### What to work on
Copy out precisely the lines of the material that follows, beginning with the line containing "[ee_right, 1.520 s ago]" and ending with its last line; exclude pictures.

### Available data
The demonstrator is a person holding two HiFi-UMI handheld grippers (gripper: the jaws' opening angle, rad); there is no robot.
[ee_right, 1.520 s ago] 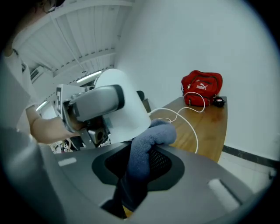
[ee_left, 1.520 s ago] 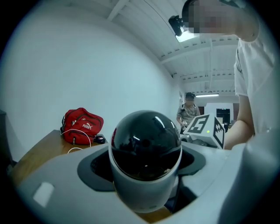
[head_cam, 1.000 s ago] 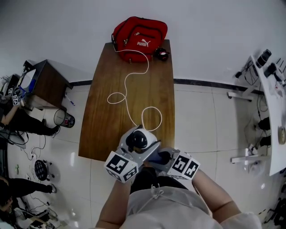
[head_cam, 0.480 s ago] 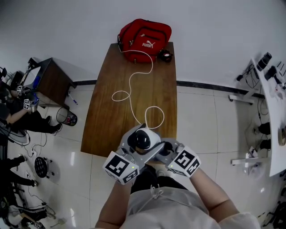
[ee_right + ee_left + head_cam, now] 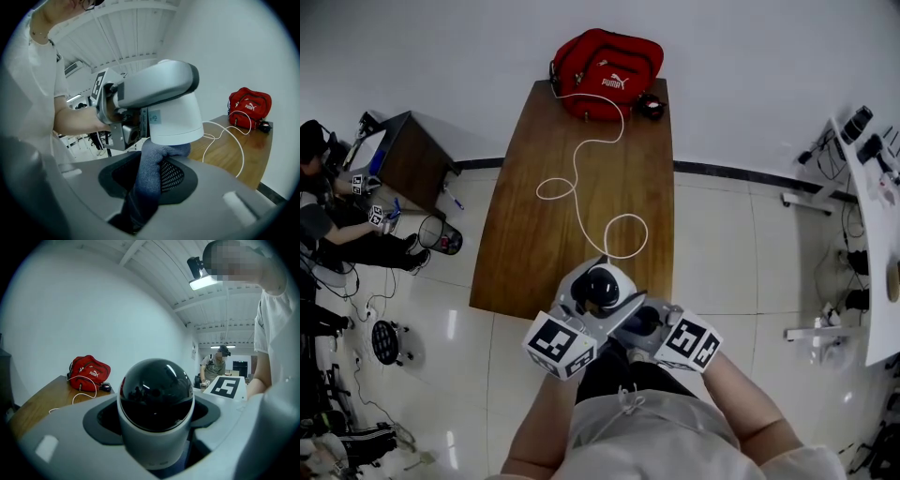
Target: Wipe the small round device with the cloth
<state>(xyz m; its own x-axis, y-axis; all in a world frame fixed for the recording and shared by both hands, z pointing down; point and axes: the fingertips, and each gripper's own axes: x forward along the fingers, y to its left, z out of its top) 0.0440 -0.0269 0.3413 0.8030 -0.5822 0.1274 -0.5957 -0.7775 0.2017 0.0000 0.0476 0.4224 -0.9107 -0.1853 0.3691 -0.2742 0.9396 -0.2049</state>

### Task output
[ee_right, 1.520 s ago] 
[ee_left, 1.520 s ago] 
[head_cam, 1.000 s ago] 
[head_cam, 0.480 s ago] 
[ee_right + ee_left + head_cam, now] 
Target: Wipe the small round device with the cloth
<state>(xyz m; its own x-axis, y-axis; all in a world frame fixed for the recording and shared by both hands, z pointing down; point and axes: the fingertips, and each gripper's own axes: x forward along the fingers, y to its left, z out of its top) 0.0440 -0.0269 0.3413 0.8030 -0.5822 0.1274 -0.5957 -0.7775 0.2017 0.0000 0.0476 0.4224 -0.9107 -0.1853 0.3691 -0.2742 0.9396 -0.2049</state>

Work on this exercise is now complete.